The city of Indianapolis uses a comprehensive plan and zoning ordinances as their main tool of city planning (see current zoning codes; or see Indy’s zoning synopsis). The purpose of our zoning code is to resolve conflicts between land uses by separating them (Euclidean style). Obviously, there are some land uses that don’t fit well together. A quick example would be an adult entertainment venue next to an elementary school. Nobody thinks that these activities belong next to each other, so the natural solution is to just keep them separated by a healthy distance.
The problem is that conflict resolution solely by separating land uses is a bad way to run a city. When land is abundant and cheap, such as in suburban or rural areas, developers can just move a little further down the line. But in dense cities, and cities trying to become more dense, land is no longer a commodity. It is a precious resource.
In this case, conflict resolution by separation is not the best choice. Cities have begun to realize what every schoolteacher already knows – teaching people to share is a better solution. Critics of zoning have found the following problems with conventional zoning ordinances:
- it is a favorite tool of NIMBY-ism; high density projects are often thrown out in the rezoning process
- it can be used to block lower-income residents from finding jobs and affordable housing in good neighborhoods
- it turns the traditional, compact American neighborhood into an illegal form of development
- it forces sprawl by preventing co-location of compatible uses, by forcing unpopular uses to the outer fringe of cities, by spreading buildings apart, and by mandating minimum parking requirements
- it prevents the evolution of dense neighborhoods because the initial low density land uses mandated by the code cannot be reconfigured without a huge investment or legal challenge
The worst failure of zoning, and all of our city planning in fact, may be that it does not prevent our worst nightmares: an ugly building next door with lots of new auto traffic. I believe a major reform is necessary.
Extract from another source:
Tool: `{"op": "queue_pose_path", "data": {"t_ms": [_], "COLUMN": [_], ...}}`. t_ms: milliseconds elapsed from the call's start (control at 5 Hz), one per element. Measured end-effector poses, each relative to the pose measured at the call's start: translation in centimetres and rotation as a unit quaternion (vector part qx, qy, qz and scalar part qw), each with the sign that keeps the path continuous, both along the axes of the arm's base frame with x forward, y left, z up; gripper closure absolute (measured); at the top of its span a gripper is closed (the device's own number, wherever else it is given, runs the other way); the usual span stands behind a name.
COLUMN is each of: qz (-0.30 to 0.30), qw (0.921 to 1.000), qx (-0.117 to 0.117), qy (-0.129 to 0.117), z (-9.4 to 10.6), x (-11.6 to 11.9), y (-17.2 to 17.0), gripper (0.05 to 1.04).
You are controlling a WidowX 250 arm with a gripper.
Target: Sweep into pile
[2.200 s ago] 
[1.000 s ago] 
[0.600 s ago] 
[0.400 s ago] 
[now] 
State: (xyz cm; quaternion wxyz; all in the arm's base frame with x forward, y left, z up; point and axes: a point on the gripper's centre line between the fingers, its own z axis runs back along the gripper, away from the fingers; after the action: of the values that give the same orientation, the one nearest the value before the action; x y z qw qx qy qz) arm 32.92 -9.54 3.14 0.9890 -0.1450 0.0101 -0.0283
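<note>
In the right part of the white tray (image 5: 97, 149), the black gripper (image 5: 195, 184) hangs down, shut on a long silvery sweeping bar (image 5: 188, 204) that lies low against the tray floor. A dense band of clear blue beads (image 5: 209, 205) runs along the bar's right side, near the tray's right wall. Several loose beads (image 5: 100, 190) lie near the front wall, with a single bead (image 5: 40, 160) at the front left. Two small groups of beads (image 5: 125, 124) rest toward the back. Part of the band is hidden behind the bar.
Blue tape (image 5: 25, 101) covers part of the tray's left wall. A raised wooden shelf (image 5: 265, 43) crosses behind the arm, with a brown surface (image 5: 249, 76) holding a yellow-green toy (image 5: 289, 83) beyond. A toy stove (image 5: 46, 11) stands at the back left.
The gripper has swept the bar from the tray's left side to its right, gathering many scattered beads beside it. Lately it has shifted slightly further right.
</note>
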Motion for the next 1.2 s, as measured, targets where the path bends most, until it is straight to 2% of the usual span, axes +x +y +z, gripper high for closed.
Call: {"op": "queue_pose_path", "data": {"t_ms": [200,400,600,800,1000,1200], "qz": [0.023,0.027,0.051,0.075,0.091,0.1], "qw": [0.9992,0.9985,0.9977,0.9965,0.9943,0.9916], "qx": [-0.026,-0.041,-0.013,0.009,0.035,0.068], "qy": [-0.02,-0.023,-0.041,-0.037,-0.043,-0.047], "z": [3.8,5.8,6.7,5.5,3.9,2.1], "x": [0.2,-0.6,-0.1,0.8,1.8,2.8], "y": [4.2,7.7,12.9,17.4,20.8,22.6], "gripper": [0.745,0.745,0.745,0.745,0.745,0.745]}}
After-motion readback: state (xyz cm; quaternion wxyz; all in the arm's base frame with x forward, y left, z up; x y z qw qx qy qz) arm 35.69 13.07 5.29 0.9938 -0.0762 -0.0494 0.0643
The New Urbanists have a solution to this zoning problem, and it’s called Form Based Codes. In fact, Duany/Plater-Zyberk have cooked up a freely available template that any city can use as an alternative process, it is called SMARTCODE. Based on Smart Growth neighborhood principles, it’s an easy way for cities to get what they want from the zoning process without spending a decade rewriting their own codes.
Several US cities such as Miama, FL, Petaluma, CA, and Montgomery, AL, have enacted Smartcodes, and there are add-on modules for issues such as sustainability, light pollution, and other problems that can be addressed by zoning. Form based codes may be Indy’s best shot at getting good urban design in areas surrounding the central canal or Lucas Oil Stadium. Form based codes would be a great way for Indianapolis to regulate zoning in way that makes city planning possible and maximizes the benefit from public investment in our urban spaces.
The concept of an alternate compliance method is not new for Indianapolis. In fact, the Sustainable Infrastructure Initiative is working great for Indy’s Office of Sustainability. Because of this alternate compliance method, projects can now meet stormwater requirements with rain gardens, green roofs, and several other “non-conventional” practices. Incorporating an alternate form-based code with expedited permitting process similar to the sustainability code is a great way to make our city more walkable, interesting, and beautiful.